第3話 デイサービスでの難病患者

さて、認知症や痴呆症の高齢者の輪の中に放り込まれた難病患者は、どういうことになるのでしょう。

悲しいことに、ほとんどの難病患者は記憶力も思考能力も、衰えていません。

デイサービスの利用者は、だいたいですが、1日に20人から30人ぐらいと推察できます。

そのほとんどが、認知症かまたは、痴呆症であるのです。

他人のことを思いやる力はありません。

若い人は、自分のために動いてくれるものと思い込んでしまいます。

当然、トイレに行くのでも連れて行って欲しいと、難病患者に頼みます。

すると、難病患者が職員に伝言しなくてはならなくなります。

ルールも覚えていない方の将棋のお相手もキツイです。

カラオケでもあれば、自分が歌う、好きな歌の題名をたずねられます。

答えられなければ、怒ります。

そんなことを、毎回繰り返されては、たまったもんじゃありません。

並みの精神力では、認知症高齢者には我慢がしきれなくなります。

お給料をもらえる介護職員でさえ虐待に走る人が出るほどひどいのです。

難病患者の場合、その施設に行けなくなると、入浴が出来なくなりますので、我慢するしかありません。

しかし、それでもストレスはどんどん蓄積していきます。

しかし、介護職員は、難病患者も楽しんで来ていると、勘違いしてしまいます。

これは、難病患者が我慢を強いられて、嫌な状況に追い込まれても、笑顔でいることに原因があるのですが、難病患者には、そんな環境しかありません。

ノーベル賞クラスの先生方が、よってたかって研究を重ねているのにわからないのが難病ですので、普通は理解できるわけないのです。

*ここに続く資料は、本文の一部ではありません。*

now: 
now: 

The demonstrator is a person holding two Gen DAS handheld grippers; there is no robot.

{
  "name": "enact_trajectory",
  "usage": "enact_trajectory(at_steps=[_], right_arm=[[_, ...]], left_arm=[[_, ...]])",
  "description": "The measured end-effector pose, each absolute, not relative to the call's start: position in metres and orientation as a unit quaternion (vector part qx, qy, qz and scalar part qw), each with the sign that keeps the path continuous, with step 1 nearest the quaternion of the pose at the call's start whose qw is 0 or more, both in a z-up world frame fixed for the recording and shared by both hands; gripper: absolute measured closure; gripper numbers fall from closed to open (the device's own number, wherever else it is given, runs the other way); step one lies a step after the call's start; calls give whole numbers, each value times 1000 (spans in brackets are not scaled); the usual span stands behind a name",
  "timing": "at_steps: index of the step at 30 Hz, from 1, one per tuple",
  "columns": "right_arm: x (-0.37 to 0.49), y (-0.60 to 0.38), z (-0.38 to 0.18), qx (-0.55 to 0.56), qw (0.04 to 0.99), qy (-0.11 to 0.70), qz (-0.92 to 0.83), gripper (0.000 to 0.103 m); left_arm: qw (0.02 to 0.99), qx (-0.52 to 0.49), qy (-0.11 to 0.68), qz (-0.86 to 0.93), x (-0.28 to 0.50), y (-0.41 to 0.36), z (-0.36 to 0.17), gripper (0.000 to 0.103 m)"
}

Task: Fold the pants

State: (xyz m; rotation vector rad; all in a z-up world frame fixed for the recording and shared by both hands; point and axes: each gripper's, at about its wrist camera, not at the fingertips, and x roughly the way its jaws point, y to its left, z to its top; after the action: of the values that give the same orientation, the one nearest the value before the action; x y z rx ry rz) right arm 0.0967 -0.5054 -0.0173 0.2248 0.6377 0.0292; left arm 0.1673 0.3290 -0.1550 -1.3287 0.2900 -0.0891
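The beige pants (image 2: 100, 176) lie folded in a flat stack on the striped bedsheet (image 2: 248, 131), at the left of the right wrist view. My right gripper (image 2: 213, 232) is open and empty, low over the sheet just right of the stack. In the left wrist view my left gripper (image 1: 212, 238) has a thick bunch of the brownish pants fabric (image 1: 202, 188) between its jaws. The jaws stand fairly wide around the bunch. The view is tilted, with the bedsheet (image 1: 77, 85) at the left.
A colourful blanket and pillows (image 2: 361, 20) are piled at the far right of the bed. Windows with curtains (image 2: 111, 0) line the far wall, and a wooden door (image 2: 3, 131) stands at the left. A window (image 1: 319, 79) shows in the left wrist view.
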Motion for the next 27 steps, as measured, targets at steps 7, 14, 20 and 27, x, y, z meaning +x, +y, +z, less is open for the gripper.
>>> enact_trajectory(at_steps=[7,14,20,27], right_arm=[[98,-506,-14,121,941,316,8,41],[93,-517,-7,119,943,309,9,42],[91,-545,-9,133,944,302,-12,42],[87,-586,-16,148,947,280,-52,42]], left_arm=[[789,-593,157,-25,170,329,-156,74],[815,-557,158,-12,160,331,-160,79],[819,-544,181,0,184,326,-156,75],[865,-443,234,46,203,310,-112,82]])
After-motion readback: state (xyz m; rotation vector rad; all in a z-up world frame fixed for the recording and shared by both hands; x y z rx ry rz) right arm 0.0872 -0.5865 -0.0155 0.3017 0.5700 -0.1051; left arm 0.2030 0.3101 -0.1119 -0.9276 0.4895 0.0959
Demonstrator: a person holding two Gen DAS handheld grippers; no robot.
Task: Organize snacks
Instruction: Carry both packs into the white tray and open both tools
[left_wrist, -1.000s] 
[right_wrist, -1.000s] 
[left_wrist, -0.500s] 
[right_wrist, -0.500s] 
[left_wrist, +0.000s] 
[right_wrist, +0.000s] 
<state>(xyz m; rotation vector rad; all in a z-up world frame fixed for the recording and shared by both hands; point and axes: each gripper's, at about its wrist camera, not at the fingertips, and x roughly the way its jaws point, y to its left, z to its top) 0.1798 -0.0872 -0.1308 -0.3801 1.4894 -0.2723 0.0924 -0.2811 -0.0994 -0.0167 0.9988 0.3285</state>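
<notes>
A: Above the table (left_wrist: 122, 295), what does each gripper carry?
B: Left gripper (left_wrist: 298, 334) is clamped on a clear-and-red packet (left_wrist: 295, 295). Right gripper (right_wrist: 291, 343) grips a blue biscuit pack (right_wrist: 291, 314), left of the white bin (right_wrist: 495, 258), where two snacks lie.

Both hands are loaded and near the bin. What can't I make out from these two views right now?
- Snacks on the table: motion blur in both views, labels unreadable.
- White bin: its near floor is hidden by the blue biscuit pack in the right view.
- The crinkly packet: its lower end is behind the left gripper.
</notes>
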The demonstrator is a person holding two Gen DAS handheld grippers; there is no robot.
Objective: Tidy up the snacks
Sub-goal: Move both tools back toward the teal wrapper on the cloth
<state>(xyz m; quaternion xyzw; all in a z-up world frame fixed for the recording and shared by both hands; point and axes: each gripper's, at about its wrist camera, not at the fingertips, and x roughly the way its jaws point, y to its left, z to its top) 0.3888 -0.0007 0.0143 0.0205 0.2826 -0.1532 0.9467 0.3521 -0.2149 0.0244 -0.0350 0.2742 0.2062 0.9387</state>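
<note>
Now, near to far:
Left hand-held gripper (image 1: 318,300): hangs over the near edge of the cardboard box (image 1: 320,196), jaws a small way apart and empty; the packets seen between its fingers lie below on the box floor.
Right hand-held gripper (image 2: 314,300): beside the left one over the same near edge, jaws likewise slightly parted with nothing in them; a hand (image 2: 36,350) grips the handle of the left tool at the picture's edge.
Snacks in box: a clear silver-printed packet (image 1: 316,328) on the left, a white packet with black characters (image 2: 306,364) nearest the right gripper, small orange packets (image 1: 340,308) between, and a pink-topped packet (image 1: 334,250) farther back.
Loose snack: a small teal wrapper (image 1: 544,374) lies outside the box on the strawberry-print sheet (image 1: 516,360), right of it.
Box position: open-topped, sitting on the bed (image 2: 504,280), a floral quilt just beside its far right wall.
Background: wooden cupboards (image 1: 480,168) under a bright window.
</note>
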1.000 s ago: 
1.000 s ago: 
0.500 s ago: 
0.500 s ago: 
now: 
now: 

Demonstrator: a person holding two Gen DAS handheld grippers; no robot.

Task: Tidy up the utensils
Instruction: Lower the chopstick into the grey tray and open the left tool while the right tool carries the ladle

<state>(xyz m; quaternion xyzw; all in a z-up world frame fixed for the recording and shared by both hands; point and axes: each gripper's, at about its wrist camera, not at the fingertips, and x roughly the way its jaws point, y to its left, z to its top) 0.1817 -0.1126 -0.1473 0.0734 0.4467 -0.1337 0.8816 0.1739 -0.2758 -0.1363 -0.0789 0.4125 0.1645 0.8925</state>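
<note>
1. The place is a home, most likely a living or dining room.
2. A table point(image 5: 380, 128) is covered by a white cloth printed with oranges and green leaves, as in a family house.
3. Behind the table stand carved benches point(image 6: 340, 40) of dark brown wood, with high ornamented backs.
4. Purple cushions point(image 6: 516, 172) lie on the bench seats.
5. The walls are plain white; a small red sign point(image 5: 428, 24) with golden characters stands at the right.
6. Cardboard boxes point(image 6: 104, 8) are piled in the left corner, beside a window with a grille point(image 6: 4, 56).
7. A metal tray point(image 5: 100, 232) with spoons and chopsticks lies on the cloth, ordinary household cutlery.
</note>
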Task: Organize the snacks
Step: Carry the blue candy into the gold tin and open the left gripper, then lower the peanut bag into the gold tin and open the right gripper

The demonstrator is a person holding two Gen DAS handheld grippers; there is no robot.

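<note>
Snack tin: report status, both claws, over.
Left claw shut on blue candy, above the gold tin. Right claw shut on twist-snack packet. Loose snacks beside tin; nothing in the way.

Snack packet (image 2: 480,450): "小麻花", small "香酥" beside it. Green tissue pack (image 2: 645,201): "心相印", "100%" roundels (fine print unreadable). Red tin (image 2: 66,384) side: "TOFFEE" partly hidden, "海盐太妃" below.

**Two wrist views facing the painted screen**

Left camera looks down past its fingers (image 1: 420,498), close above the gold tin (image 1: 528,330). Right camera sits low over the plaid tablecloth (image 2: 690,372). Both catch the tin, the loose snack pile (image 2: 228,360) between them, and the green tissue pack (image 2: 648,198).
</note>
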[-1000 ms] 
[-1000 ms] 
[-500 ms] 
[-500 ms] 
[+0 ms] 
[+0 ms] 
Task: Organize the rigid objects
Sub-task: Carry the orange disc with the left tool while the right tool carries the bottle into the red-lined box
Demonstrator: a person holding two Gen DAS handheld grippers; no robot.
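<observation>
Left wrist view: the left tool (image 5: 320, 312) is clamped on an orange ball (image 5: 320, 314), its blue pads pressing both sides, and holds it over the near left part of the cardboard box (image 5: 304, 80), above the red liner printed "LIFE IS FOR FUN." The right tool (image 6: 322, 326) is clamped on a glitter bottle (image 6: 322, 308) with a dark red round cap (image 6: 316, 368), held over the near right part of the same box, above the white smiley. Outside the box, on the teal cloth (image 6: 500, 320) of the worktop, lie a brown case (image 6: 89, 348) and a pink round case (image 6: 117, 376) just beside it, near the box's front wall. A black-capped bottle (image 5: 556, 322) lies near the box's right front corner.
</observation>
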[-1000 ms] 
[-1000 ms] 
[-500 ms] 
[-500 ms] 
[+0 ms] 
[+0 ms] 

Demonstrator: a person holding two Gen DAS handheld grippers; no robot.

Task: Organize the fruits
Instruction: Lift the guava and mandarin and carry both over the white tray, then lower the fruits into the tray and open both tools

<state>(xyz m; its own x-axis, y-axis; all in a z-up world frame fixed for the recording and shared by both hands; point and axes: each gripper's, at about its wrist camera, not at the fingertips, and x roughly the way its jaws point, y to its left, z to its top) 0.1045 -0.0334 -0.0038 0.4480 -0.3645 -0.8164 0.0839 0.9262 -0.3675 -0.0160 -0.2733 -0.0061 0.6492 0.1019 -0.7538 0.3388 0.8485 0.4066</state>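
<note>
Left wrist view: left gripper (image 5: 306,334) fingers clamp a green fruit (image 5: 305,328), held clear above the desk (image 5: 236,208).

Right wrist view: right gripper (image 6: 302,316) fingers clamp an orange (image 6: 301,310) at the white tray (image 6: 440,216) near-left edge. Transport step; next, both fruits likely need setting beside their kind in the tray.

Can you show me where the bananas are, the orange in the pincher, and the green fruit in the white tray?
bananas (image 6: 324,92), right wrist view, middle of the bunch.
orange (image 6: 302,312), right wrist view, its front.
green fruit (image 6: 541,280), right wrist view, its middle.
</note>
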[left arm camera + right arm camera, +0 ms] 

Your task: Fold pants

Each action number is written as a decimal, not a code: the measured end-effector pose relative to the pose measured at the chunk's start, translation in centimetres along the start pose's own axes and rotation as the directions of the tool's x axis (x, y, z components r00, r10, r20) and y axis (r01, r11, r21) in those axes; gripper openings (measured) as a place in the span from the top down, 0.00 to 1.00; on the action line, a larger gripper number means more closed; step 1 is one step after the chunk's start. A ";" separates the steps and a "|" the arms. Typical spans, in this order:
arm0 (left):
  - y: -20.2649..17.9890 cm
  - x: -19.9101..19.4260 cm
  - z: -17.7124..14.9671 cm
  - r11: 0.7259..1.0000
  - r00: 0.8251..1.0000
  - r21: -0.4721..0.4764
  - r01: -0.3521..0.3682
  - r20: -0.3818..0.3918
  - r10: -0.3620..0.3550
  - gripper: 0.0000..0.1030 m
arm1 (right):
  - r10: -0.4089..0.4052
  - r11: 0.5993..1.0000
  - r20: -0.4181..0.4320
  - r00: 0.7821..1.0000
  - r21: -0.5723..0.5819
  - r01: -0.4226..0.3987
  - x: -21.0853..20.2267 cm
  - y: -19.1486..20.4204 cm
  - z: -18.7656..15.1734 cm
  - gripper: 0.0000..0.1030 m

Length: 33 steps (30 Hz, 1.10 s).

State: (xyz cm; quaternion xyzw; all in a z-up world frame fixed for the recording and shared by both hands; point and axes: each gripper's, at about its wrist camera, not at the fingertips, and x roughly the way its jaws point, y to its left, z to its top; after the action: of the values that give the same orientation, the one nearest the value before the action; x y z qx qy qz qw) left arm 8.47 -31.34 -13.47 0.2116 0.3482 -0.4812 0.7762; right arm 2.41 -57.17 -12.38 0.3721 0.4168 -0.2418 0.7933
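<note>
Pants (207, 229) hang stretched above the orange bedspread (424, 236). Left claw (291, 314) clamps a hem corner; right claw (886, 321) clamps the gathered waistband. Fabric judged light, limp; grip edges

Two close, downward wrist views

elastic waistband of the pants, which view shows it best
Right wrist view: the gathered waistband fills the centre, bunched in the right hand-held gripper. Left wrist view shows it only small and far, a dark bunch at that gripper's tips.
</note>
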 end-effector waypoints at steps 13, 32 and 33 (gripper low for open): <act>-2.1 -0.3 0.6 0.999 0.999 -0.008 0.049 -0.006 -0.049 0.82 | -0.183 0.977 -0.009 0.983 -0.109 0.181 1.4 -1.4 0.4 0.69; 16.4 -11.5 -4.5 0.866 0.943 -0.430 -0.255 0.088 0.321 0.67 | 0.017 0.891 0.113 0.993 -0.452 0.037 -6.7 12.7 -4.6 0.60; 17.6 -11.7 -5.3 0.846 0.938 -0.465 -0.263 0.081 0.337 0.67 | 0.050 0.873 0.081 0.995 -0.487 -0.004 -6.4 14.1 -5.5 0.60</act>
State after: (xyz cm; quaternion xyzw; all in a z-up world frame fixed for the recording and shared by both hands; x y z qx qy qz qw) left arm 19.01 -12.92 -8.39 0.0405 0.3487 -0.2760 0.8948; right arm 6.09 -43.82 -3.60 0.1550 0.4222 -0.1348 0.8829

難病患者は、下手に頭がしっかりしているものだから、相当強情な性格の人でも、一歩引いている方が、世間の優しさを受けられることを覚えてしまいます。

そうなると、一歩下がり、さらに、もう一歩下がりと下がり続けてしまう人が多く、難病患者への理解が得られない原因となってしまったのでしょう。

看護師でさえ、難病患者の動きや気持ちを理解できない方々がおられるというようなことが続出する結果になってしまったのでしょう。

そうです。

病院でさえ、難病患者は入院しても安心できる環境にないことが多いのです。

神経難病専門の病棟ですら、なかなか1人1人に合わせることはできません。

難病患者であっても、人は、それぞれですし、千差万別です。

100人居れば、100通りの介護介助が必要になります。

しかも、いつ急変するかわからない難病患者のことを理解せよという方が無理なのです。

しかも、絶対的に少ないのです。

ノーベル賞クラスの科学者や医師でさえ理解ができない。

原因がわからない、現代の医学では治す方法が無いから難病なのです。

絶対的に数が少ないから研究が進まない。

ほとんどの難病は、身体が不自由になっていきます。

患者は、どんどん動かなくなっていく自分の身体に恐怖と悲しみを抱えているにもかかわらず、周りに理解してもらえないという恐怖の中にいます。

したがって、どんどん下がっていく方が得策になっていきます。

ましてや、デイサービスは医療機関ではありません。

職場の都合上、認知症高齢者を中心にせざるを得ないのです。

それが、政府の制度上、そうでないと企業が倒れてしまうので、仕方がないのです。

営利企業である以上、仕方がないことですが、それでも難病患者にしてみれば、たまったもんではありません。